Spectrum Labs | Advanced Behavior Systems

Data Sources Workflow

Artificial Intelligence is only as good as the data going in. At Spectrum Labs, we have invested heavily in a rock-solid data operations workflow to ensure a broad and rich understanding of human behaviors on our customers’ platforms that host user-generated content.

First, we intake a variety of public data sets and, depending on the behavior to capture, we leverage scapers to get domain-specific public data. Spectrum Labs works with well-recognized researchers for specific domains to get specialized data sets, such as Safe from Online Sex Abuse and the Center on Terrorism, Extremism, and Counterterrorism.

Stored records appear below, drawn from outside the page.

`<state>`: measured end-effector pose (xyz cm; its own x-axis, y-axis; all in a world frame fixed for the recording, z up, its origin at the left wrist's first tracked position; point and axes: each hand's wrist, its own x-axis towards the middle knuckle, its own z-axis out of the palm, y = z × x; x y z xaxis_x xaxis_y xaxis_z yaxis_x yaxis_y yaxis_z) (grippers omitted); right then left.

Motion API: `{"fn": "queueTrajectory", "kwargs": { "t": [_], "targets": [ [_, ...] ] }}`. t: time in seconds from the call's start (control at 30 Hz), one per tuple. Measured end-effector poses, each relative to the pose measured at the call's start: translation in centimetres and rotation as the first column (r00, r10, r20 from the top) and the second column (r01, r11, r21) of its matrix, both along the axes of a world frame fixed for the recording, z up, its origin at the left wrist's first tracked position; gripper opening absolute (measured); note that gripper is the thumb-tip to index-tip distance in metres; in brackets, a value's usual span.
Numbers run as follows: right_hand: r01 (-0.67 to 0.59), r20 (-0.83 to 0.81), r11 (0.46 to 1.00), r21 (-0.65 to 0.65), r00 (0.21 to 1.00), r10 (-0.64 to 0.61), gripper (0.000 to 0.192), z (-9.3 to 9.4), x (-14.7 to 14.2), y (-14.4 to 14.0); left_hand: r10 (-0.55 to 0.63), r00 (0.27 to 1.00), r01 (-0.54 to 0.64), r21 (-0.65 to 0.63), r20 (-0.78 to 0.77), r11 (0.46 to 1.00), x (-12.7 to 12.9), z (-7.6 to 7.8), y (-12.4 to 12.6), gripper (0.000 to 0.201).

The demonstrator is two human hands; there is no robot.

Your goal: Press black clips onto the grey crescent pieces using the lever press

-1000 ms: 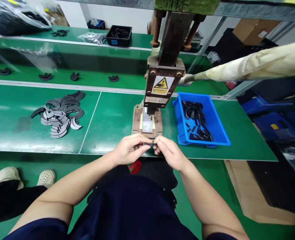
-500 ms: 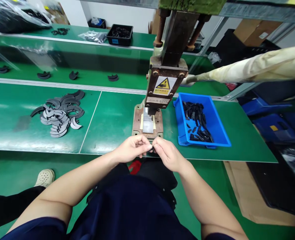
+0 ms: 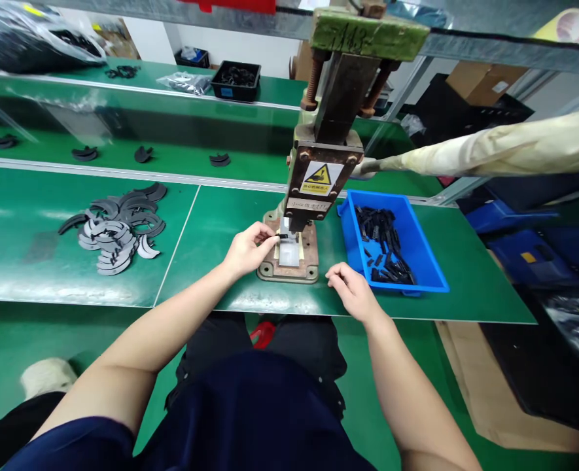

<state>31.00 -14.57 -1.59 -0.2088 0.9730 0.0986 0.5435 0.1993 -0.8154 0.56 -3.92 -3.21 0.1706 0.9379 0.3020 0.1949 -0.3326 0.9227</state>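
My left hand pinches a small black plastic part between thumb and fingertips. It holds the part over the metal plate on the base of a press, just under the ram. My right hand hovers over the table's front edge, between the press base and a blue bin. Its fingers are loosely bent, with a gap to the thumb, and nothing shows in them. Several small black parts lie in the bin.
Curved grey and black pieces are heaped on the green table at left. A wrapped lever reaches in from the right. Behind are a shelf with a black tray and a row of dark curved pieces.
My hands, together at the table's front edge before, have come apart. The left moved forward to the press plate with the black part; the right moved right, towards the bin.
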Motion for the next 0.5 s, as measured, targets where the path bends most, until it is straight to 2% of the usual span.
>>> {"fn": "queueTrajectory", "kwargs": {
  "t": [0.07, 0.13, 0.27, 0.33, 0.4, 0.43, 0.47, 0.5],
  "targets": [
    [-0.002, -0.011, 1.000, 0.004, 1.000, 0.002, 0.027, 0.1, 0.3, 0.1, 0.001, 0.975, 0.029, 0.133, -0.221, 0.991, 0.1, 0.2, 0.8, 0.017],
    [0.001, -0.031, 1.000, 0.015, 1.000, -0.001, 0.028, 0.4, 0.2, 0.1, -0.026, 0.926, 0.122, 0.233, -0.377, 0.965, 0.2, 0.5, 1.3, 0.015],
    [0.006, -0.116, 0.999, 0.053, 0.993, 0.000, 0.024, 2.1, -0.5, -0.1, -0.039, 0.868, 0.236, 0.343, -0.495, 0.909, 0.2, 0.7, 1.9, 0.021],
    [0.038, -0.185, 0.994, 0.103, 0.982, -0.018, 0.019, 4.3, -0.9, -0.1, -0.037, 0.848, 0.264, 0.359, -0.529, 0.895, 0.1, 0.6, 2.2, 0.023],
    [0.126, -0.286, 0.970, 0.209, 0.956, -0.063, 0.018, 7.5, -1.3, 0.1, -0.053, 0.826, 0.299, 0.357, -0.561, 0.885, 0.0, 0.7, 2.6, 0.023],
    [0.187, -0.350, 0.940, 0.286, 0.933, -0.080, 0.021, 9.5, -1.6, 0.2, -0.062, 0.819, 0.315, 0.357, -0.571, 0.879, 0.0, 0.8, 2.7, 0.024],
    [0.263, -0.427, 0.887, 0.381, 0.900, -0.083, 0.029, 11.6, -1.8, 0.4, -0.072, 0.813, 0.331, 0.358, -0.577, 0.873, 0.0, 0.9, 2.8, 0.023],
    [0.336, -0.521, 0.797, 0.501, 0.853, -0.033, 0.043, 13.8, -2.1, 0.7, -0.080, 0.811, 0.343, 0.360, -0.580, 0.868, 0.0, 1.1, 2.9, 0.023]
  ]
}}
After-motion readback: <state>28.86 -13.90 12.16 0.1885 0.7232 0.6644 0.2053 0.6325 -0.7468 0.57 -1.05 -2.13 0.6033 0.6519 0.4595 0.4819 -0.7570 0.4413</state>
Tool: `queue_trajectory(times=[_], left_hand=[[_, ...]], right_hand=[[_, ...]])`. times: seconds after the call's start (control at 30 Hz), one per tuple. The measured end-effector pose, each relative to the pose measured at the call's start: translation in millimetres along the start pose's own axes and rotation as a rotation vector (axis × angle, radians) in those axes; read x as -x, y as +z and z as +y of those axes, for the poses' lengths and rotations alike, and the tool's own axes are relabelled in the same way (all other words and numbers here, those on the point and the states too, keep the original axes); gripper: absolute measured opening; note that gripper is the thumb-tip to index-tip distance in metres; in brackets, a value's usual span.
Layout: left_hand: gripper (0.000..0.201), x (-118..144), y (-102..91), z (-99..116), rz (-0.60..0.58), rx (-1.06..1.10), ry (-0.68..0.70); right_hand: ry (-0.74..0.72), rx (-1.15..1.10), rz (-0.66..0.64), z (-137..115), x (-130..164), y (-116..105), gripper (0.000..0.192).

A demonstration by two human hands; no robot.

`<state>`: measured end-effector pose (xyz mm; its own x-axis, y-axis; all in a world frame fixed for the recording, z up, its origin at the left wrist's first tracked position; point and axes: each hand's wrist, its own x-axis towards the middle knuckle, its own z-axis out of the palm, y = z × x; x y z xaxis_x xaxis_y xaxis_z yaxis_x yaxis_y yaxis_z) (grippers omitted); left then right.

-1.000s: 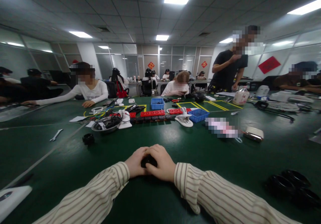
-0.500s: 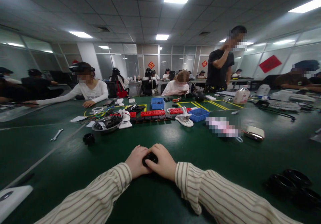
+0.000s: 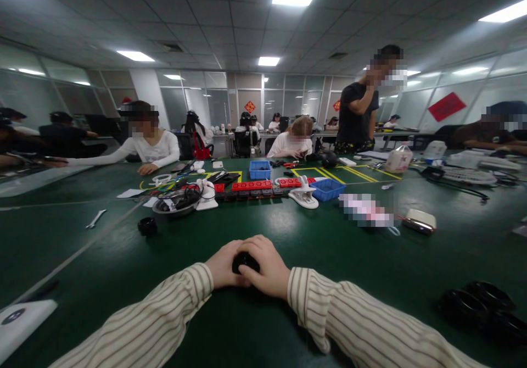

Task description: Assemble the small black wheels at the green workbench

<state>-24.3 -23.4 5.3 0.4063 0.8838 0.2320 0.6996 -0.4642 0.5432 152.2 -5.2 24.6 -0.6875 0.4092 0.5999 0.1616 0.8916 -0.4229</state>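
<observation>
Both my hands rest together on the green table (image 3: 123,280), just in front of me. My left hand (image 3: 221,269) and my right hand (image 3: 265,269) are cupped around a small round black part (image 3: 245,261), which shows only between the fingers. Striped sleeves cover both forearms. A second small black round part (image 3: 147,226) lies alone on the table to the left, well out of reach of the left hand.
Farther off lie a metal bowl of cables (image 3: 176,202), a wrench (image 3: 95,218), red and black parts (image 3: 251,186), two blue bins (image 3: 326,189), a white clamp (image 3: 303,195). Black rings (image 3: 477,302) sit at right, a white device (image 3: 20,324) at bottom left. Other people sit around; one stands.
My hands stay together on the black part, the fingers shifting slightly around it. The standing person at the back has moved left. The view has shifted a little.
</observation>
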Motion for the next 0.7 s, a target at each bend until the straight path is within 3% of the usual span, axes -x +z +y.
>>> queue_trajectory(times=[0.17, 0.3, 0.4, 0.53, 0.7], left_hand=[[0.058, 2.5, 0.7, 12.8, 0.102, -0.198, -0.136], [0.066, 4.0, 4.4, 29.4, 0.077, -0.348, -0.221], [0.061, 3.2, 8.8, 35.8, 0.080, -0.415, -0.255], [0.041, 1.6, 10.2, 31.3, 0.061, -0.404, -0.221], [0.035, 0.8, 3.3, 14.6, 0.013, -0.121, -0.025]], right_hand=[[0.190, 0.095, 0.043, 3.1, 1.8, 3.8, 0.023], [0.301, 0.147, -0.012, 5.7, 0.4, 7.4, 0.030], [0.315, 0.171, -0.070, 6.1, -1.9, 8.6, 0.029], [0.284, 0.147, -0.056, 7.3, -3.0, 8.1, 0.025], [0.124, -0.006, -0.045, 8.8, -1.8, 6.2, 0.014]])
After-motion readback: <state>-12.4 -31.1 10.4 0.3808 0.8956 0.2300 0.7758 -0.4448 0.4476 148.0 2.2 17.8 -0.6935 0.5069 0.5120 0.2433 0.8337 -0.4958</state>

Finally, Spectrum Labs has a Department of Research that conducts in-depth research around specific behaviors that is used as data-sources as well. Gathering and feeding these data sources into the system is an ongoing process.

System Training

To train the XLM-R models, we first define a lexicon. A lexicon is a crucial step specifying exact definitions of what constitutes the range of different behaviors we capture in text and audio.

The lexicon is the specification that is used for labeling. Large samples are taken from the data vault, then split into three different data sets:

Training: Used for training the different behavior models.
Testing: Used for testing the performance of the models.
Evaluation: Used to evaluate the precision, recall and accuracy of runtime determinations.

Through an extensive network of vetted native language experts, the sample data set is labeled according to the lexicon specification. From there, the labeled training data set is used to train the transformer models while the labeled testing data set is used for quality assurance cycles.

Behavior Determination

The trained models are then used in run-time to determine behaviors at incredible speed and scale.

The behavior determination process follows this process:

Consume a string of UGC sent to the API
Perform pre-processing on it
Review the user’s metadata
Review the user’s history
Review the custom detection list with key words to capture that each customer may specify
Runs the string through all the behavior models
Runs the string through any custom models that our customers provided through our Bring Your Own Model framework
Arrive to a boolean determination for each behavior

The entire process is completed in under 20 milliseconds.

As per scale, our API currently processes billions of pieces of user-generated content (UGC) every day. The evaluation-labeled data set is then used to automatically perform Accuracy, Precision and Recall and Accuracy analysis.

Also worth noting: All UGC data the behavior determination cycle processes are fed into our data vault to be anonymized.

Active Learning

AI models get better through active learning or "human in the loop" tuning cycles.

Active learning consists of customer feedback, moderator actions (e.g. de-flagging a piece of text that was incorrectly flagged as profanity) and Spectrum Labs' data science department regularly reviewing model performance. The combination of these inputs are fed back into the data vault and the system-training cycles.

Data Vault

Spectrum Labs’ data vault is the world’s largest AI training data set built specifically to capture harmful and positive behaviors.

The anonymized data (PII is removed and cryptographic salts are used to hash identifiers) from the data vault feeds into the tuning of the models – with every API call and corresponding behavior determination, the data vault gets enriched and the models become better. The behavior determination data flowing into the vault becomes the flywheel.

Large Language Models vs Advanced Behavior Systems

Large language models (LLMs) have become very popular recently. However, behavior is determined by more than just the XLM-R model and data

Where Spectrum Labs’ technology and LLMs differ is that LLMs use the open internet to learn and lack domain-specific active learning cycles. That means the LLMs may learn things that are false (e.g. from Reddit) but the humans in charge of providing feedback into the learning models may not know that it’s false. This was recently seen at the launch event of Google Bard, where LLM mistakenly attributed the first photo of a planet outside our solar system to the James Webb Telescope.

In Spectrum Labs’ case, the data that models learn from is carefully sourced and curated to train our models on one specific type of behavior each. Additionally, active learning with human feedback is achieved by employing specialists in the areas of Trust & Safety and language. As a result, Spectrum Labs’ models are directed to a narrow domain and reinforcement learning is fueled by experts in that domain.